The Civil Aviation Authority's progress with improving certification and surveillance.

Accident is an occurrence that is associated with the operation of an aircraft in which a person is fatally or seriously injured, the aircraft sustains damage or structural failure, or the aircraft is missing or is completely inaccessible.

Airline sector includes operators of aircraft weighing more than 5700kg or containing 10 or more passenger seats, and associated maintenance, training, design, manufacturing, and supply organisations.

Auditors are Civil Aviation Authority staff who carry out certification and surveillance work. There are airworthiness auditors and flight operations auditors. (The Civil Aviation Authority also refers to auditors as "inspectors".)

Aviation document is any licence, permit, certificate, or other document issued under the Civil Aviation Act 1990 to, or about, any person, aircraft, aerodrome, aeronautical product, or aviation-related service.

Certification is the entry process to ensure that an applicant is able to comply with the Civil Aviation Act 1990 and with the associated Civil Aviation Rules before that applicant is issued with an aviation document. In this report, certification also refers to recertification and approving changes to aviation documents. However, when referring to actual examples of recertification, we use the term "recertification".

Civil Aviation Rules (Rules) are a form of "secondary" legislation, like statutory regulations, made under Part 3 of the Civil Aviation Act. Participants in the civil aviation system are required to comply with the Rules that are relevant to the aviation documents that they hold.

Corrective actions are actions that the holder of an aviation document needs to complete to rectify any areas of non-compliance with the Civil Aviation Rules and return to an acceptable level of performance. The Civil Aviation Authority identifies corrective actions through findings issued during surveillance.

Entry Process Sheets are electronic checklists covering each step in the certification process.

Exposition is a suite of manuals containing information about an operator's general policies, duties, operational control policy, and procedures, and the responsibilities of personnel. The exposition is the main way of showing that the management and control systems required under the Civil Aviation Rules are in place. The information that must be addressed in the exposition depends on the type of certificate and the scope of the operation.

General aviation sector includes operators of aircraft that weigh 5700kg or less and have nine passenger seats or less; all helicopter, agricultural, and balloon operations; and all sport and recreation aviation (both commercial and private).

Incident is an occurrence, other than an accident, that is associated with operating an aircraft that affects, or could affect, safety.

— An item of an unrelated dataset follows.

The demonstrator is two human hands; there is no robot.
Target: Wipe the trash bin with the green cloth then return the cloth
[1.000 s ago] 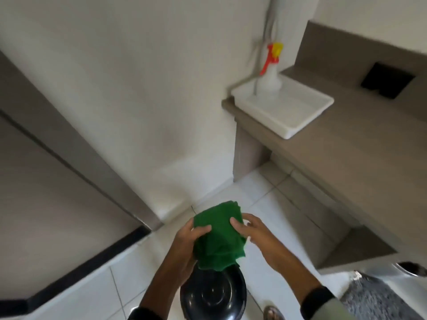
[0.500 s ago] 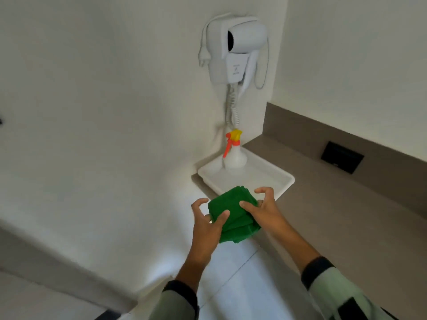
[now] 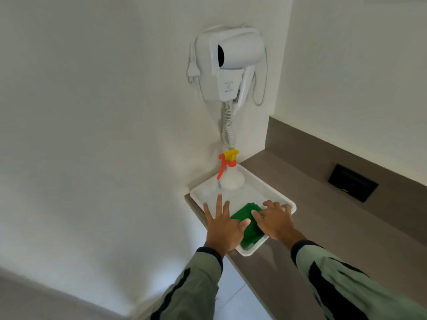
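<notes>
1. Half a second ago both hands held the folded green cloth (image 3: 249,224) in the air, in front of the tray. Now the cloth lies inside the white tray (image 3: 250,194), at its near end, on the brown counter (image 3: 323,218).
2. The left hand (image 3: 222,224) has let go: its fingers are spread flat and open, with only the thumb against the cloth's left edge.
3. The right hand (image 3: 275,221) lies palm down on the right side of the cloth, fingers curled loosely over it and the tray's rim. It presses rather than grips.
4. The view has moved closer since then, so the wall-mounted hair dryer (image 3: 227,63) looks larger and higher.
5. Count: one green cloth, one white tray, one spray bottle (image 3: 231,175) with a red and yellow trigger standing at the far end of the tray, one white hair dryer with a coiled cord, one dark wall socket (image 3: 352,182) to the right, and two hands in pale green sleeves.
</notes>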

Inspection is used where the systems-based approach of a routine audit is not suitable (for example, for participants such as agricultural operators, who are not required to have an exposition). The focus is on checking safety practices, documents, and records.

Operation, in this report, means an air transport operation, a commercial transport operation, or an agricultural operation. The Civil Aviation Rule requirements are different for transport and agricultural operations.

Operators are participants in the civil aviation system – both individuals and companies. In this report, the term operator can refer to a participant who holds an air operator certificate or to a participant who holds an agricultural aircraft operator certificate.

Participants are defined in the Civil Aviation Act 1990 as anyone who does anything for which an aviation document is required. Participants include airline operators, pilots, and maintenance providers.

Safety Target Groups are the 13 groups of the civil aviation sector for which the Civil Aviation Authority measures safety targets. The groups are defined by a combination of aircraft type and the type of operation (for example, airline operation or other commercial operation).

Senior persons are people in an aviation sector organisation who have roles that are critical to aviation safety. They include the chief executive, chief pilot, and maintenance controller, who, under the Civil Aviation Act, have control over the "privileges" (duties and responsibilities) of an aviation document. Every senior person must be approved by the Civil Aviation Authority through the "fit and proper person" process.

Surveillance is the function of the Civil Aviation Authority that monitors participants' adherence to the Civil Aviation Act 1990, the Civil Aviation Rules, and the operators' exposition. It includes identifying action that participants need to take to ensure that they comply with safety standards.